Chapter three of the regulation is new and contains rules for hydrogen networks that largely mirror the rules that apply to the transmission network for natural gas but adjusted for the peculiarities of hydrogen. The provisions also cover requirements for cooperation and information exchange between the operators of the transmission networks in order to avoid restrictions on the cross-border flow of hydrogen as a result of differences in hydrogen quality. Similarly to ENTSO-G and ENTSO-E for gas and electricity respectively, an ENNOH (European Network of Network Operators for Hydrogen) will be established in 2025 to ensure cooperation across transmission network operators at Union level and to promote the development of a well-functioning and integrated internal market for hydrogen. To participate in ENNOH, an operator must be a certified hydrogen transmission network operator or have a hydrogen infrastructure project where the investment decision is taken within four years of joining ENNOH. If the operator is not certified or the investment decision is not made after four years, membership in ENNOH will cease. The specific requirements for certification of transmission system operators are found in Article 71 of the Directive and are similar to past versions of the Directive but extended to include operators of hydrogen networks. Further, Article 8 of the Directive sets out general requirements for licensing and permits if the national state chooses to set requirements for licensing and permits under national law. Article 8(5) states, among other things, that a licensing process shall not take more than two years, including all relevant procedural steps with the competent authority.

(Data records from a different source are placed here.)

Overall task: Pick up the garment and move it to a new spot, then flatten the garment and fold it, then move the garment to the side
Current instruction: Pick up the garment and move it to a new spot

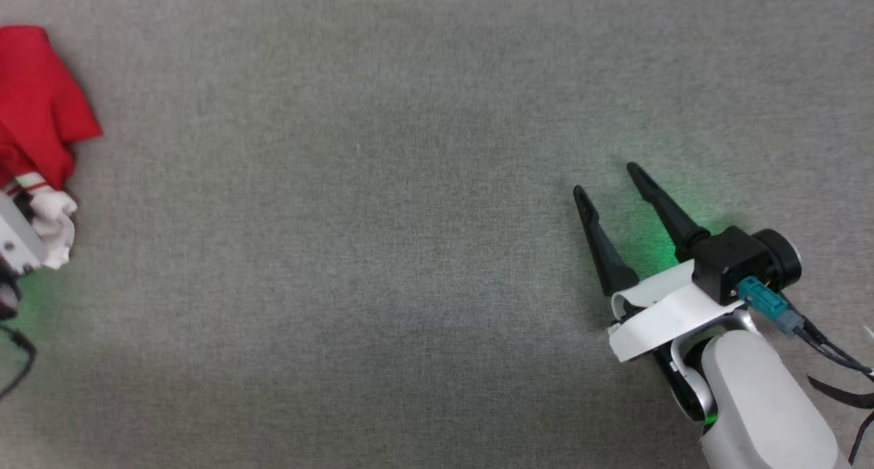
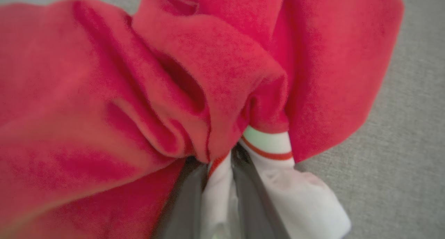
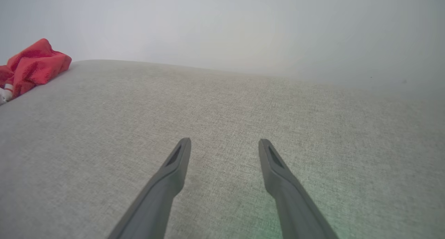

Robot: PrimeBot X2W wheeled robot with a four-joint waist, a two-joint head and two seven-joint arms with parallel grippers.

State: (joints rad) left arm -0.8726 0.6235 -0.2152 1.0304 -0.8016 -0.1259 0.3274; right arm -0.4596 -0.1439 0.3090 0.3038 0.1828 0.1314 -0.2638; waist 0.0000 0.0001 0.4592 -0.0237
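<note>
The garment [image 1: 37, 107], red with a white sleeve and striped trim, lies bunched at the far left edge of the grey surface in the head view. In the left wrist view the garment [image 2: 139, 93] is crumpled close up, and my left gripper [image 2: 222, 162] is shut on its white sleeve, a fold of white cloth pinched between the two dark fingers [image 2: 184, 200]. My right gripper [image 1: 608, 182] hovers over bare surface at the lower right, open with nothing between its fingers. From the right wrist view my right gripper [image 3: 224, 143] points across the surface, the garment [image 3: 33, 66] far off at the left.
A grey woven cloth surface [image 1: 382, 237] spreads across the whole head view. Black cables [image 1: 840, 366] trail from my right wrist at the lower right. A pale wall [image 3: 243, 23] rises beyond the surface's far edge.
</note>
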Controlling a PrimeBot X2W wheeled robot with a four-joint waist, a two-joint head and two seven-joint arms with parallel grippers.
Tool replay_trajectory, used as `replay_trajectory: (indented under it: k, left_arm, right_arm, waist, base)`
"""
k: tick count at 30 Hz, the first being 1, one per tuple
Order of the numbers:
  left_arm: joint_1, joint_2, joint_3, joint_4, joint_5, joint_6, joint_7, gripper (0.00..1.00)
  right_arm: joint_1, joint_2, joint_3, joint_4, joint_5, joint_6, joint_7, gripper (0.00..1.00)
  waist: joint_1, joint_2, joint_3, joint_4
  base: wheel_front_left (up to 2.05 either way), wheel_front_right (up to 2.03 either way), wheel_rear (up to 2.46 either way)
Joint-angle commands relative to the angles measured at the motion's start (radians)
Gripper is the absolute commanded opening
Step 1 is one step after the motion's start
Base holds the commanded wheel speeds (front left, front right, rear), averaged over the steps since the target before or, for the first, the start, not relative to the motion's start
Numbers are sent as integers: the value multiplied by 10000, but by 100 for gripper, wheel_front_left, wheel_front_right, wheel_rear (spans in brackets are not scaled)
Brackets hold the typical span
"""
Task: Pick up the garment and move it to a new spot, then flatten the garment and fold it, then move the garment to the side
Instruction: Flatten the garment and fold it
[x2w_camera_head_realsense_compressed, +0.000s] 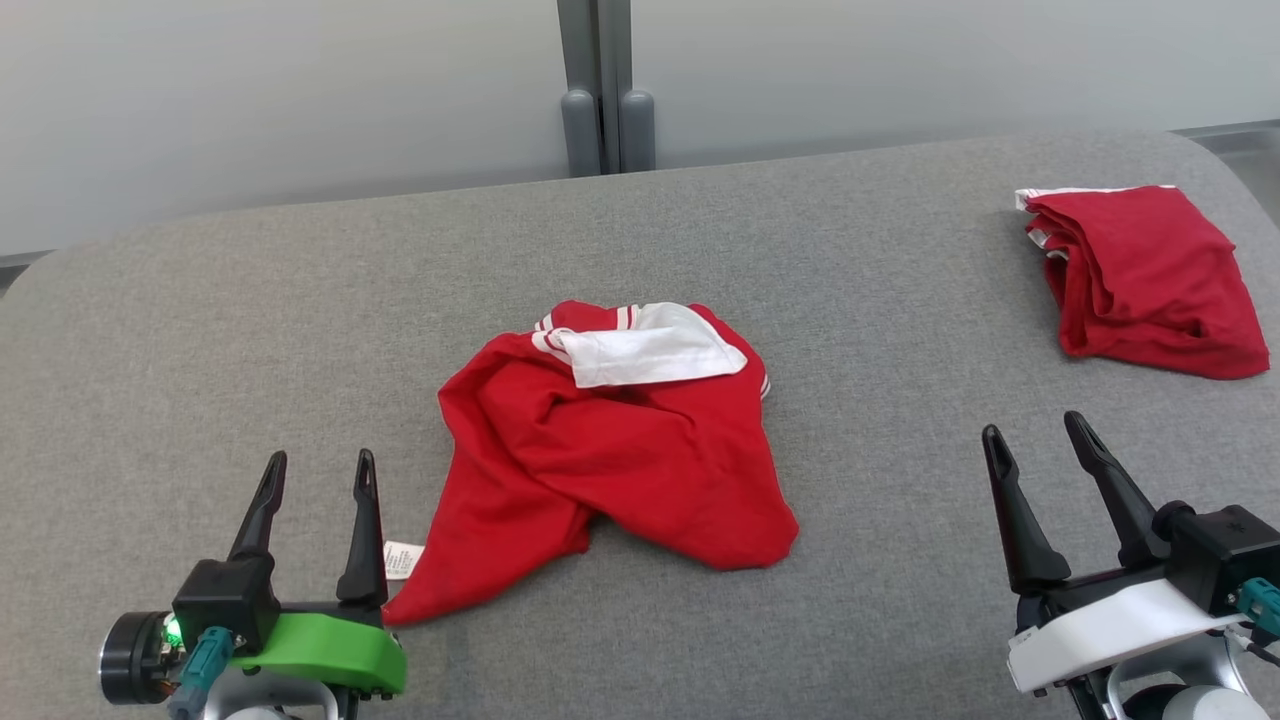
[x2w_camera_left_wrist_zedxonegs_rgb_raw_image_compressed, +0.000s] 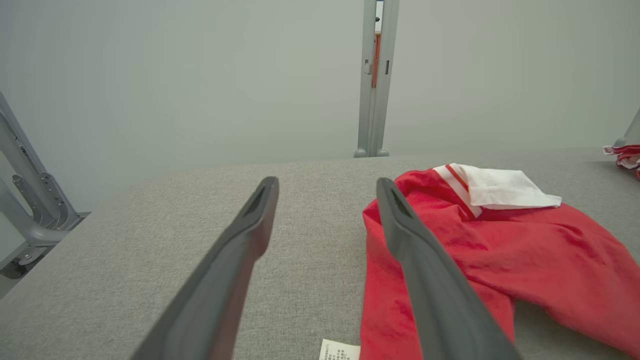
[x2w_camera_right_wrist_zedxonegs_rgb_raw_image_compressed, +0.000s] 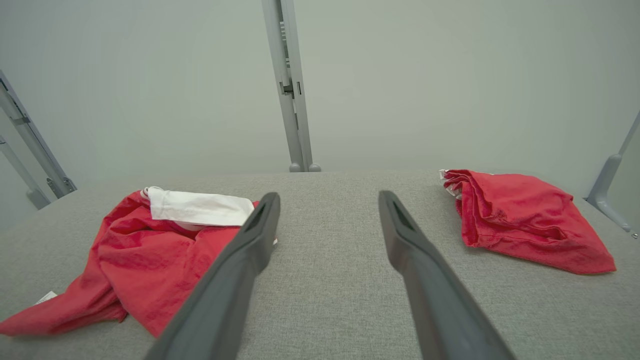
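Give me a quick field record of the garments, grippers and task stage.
surface: grey table
garment: red, crumpled, mid-table
white panel: on the garment's far side
label: at the garment's near left corner
second garment: red, folded, far right
left gripper: open, empty, near the label
right gripper: open, empty, apart from both garments
stage: garment not yet picked up

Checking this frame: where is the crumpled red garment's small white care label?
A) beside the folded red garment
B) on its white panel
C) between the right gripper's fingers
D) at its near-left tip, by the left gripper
D: the care label pokes out at the near-left tip of the crumpled garment, beside the open left gripper.
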Motion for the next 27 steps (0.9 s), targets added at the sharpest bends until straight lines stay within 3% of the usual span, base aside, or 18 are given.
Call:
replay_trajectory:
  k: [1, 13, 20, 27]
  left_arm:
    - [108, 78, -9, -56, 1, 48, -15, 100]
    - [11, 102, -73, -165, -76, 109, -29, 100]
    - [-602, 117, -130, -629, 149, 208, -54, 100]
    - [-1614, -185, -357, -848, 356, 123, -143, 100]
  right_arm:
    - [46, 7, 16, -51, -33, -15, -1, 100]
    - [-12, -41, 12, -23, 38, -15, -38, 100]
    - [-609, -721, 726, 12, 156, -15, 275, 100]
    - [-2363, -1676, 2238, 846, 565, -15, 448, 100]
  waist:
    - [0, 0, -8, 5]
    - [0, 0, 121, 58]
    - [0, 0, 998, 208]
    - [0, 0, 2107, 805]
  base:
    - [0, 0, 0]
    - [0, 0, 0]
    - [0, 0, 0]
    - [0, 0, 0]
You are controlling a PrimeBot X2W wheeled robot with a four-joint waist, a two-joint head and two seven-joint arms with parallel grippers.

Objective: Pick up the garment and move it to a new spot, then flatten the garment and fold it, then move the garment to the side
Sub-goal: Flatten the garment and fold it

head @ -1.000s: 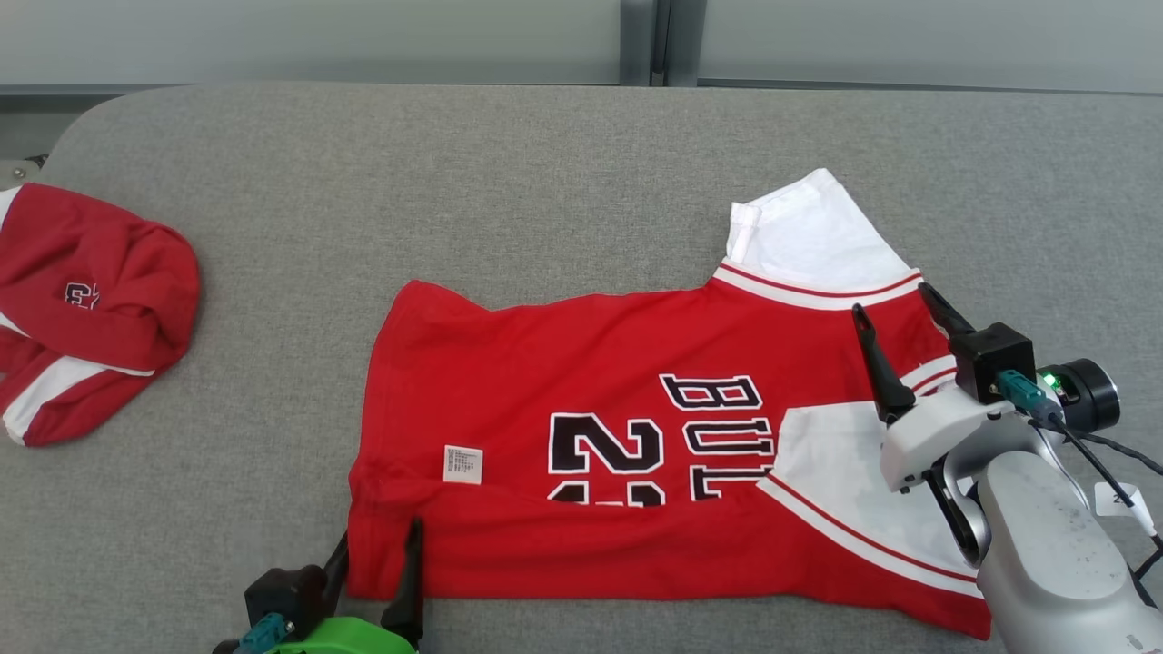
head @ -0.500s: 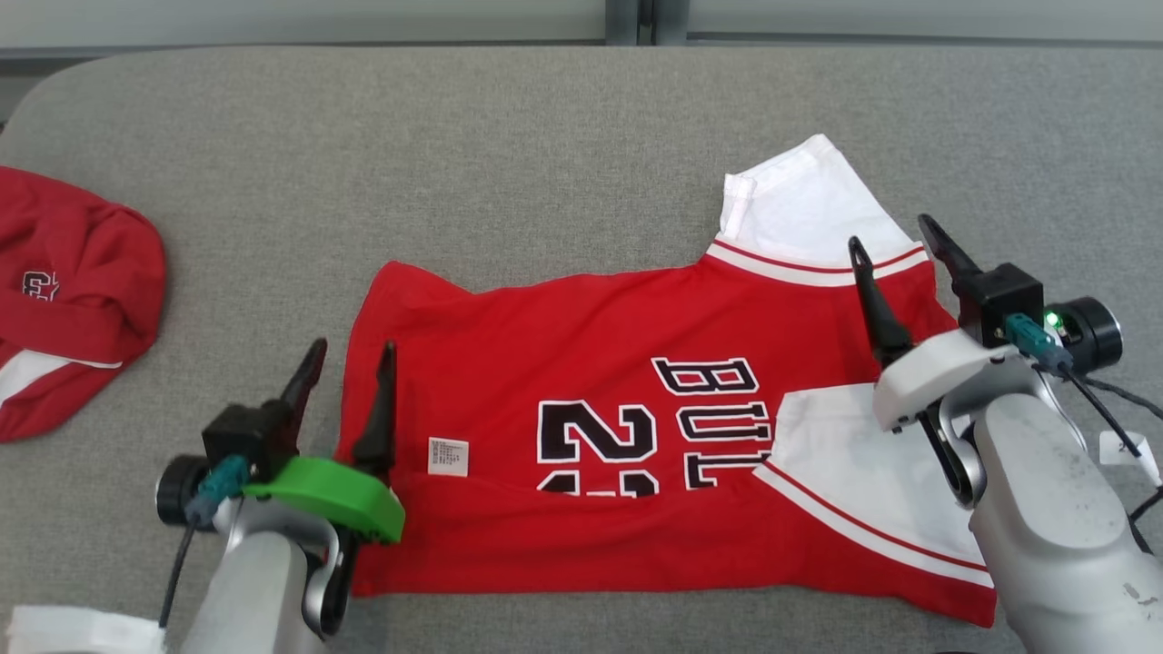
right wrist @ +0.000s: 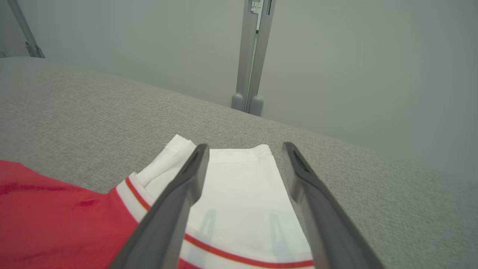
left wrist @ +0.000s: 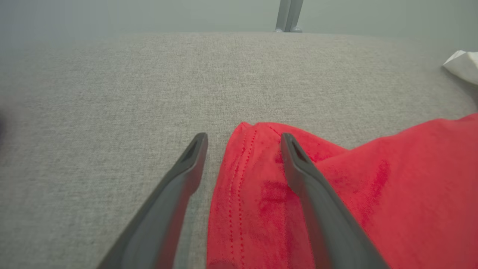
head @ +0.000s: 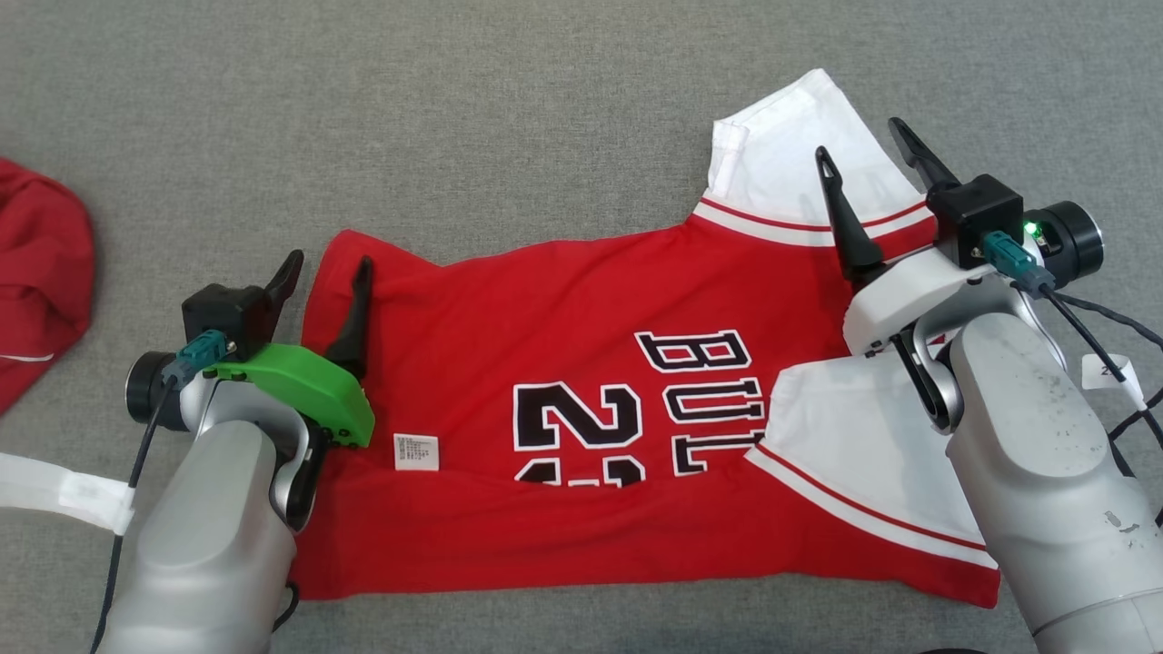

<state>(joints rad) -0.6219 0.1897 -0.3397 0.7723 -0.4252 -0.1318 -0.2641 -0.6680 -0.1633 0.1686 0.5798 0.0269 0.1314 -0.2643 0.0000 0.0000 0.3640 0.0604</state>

The Regulation also contains provisions on exemptions from a number of the requirements in the Regulation and the Directive for major infrastructure projects for hydrogen and natural gas. This relates, among other, to the requirements for third-party access to the infrastructure and the requirements for ownership unbundling in a vertical hydrogen value chain (cf. Article 68 of the Directive, cf. Article 60).

The Ministry of Energy has also made a thorough review of the internal gas market Regulation in the EEA position paper available here.